• [Task instructions]
Going down the data below, set down exactly the line with "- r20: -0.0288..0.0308" and each line after it through the line with "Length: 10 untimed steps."; no other lines.

• [Collected data]

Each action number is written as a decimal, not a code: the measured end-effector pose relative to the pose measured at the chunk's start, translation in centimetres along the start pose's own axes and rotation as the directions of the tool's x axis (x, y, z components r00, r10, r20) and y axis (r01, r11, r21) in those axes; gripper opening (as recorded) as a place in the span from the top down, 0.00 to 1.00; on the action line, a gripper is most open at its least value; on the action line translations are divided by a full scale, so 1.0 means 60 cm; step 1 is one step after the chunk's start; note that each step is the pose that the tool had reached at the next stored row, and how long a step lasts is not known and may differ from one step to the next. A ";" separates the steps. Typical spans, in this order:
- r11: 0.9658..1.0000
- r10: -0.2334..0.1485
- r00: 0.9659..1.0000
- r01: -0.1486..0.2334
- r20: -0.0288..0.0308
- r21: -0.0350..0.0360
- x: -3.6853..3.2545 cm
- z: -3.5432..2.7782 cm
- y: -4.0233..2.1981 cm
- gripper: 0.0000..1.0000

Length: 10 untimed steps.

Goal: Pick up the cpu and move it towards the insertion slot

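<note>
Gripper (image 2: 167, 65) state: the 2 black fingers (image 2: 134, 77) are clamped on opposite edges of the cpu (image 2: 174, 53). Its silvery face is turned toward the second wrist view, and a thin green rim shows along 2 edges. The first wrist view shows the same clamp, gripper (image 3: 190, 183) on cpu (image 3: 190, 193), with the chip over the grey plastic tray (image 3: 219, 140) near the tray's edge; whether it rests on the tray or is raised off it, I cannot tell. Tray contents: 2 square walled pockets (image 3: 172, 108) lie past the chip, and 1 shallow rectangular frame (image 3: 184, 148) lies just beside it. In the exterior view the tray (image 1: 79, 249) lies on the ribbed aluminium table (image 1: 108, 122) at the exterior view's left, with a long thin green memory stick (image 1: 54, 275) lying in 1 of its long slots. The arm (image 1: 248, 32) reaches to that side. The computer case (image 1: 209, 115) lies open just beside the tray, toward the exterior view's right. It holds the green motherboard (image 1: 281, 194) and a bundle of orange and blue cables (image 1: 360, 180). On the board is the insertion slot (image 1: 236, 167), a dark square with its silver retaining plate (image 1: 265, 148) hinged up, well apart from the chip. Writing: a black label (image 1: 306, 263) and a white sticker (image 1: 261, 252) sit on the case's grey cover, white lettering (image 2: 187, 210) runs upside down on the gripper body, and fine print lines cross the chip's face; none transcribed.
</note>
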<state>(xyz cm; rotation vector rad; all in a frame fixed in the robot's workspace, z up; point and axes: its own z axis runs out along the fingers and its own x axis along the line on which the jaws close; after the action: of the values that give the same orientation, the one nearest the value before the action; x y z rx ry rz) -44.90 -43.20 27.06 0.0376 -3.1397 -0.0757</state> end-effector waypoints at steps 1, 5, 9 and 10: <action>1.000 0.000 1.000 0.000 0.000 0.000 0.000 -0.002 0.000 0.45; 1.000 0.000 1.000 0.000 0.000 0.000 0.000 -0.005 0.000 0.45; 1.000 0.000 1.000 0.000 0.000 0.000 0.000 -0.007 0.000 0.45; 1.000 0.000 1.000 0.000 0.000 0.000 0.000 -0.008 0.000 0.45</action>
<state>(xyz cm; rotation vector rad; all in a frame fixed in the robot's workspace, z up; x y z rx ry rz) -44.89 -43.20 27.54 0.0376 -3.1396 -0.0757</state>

• [Exercise response]
- r20: -0.0288..0.0308
- r21: -0.0350..0.0360
- x: -3.6853..3.2545 cm
- z: -3.5432..2.7782 cm
- y: -4.0233..2.1981 cm
- gripper: 0.0000..1.0000

Length: 10 untimed steps.

This answer requires nothing more.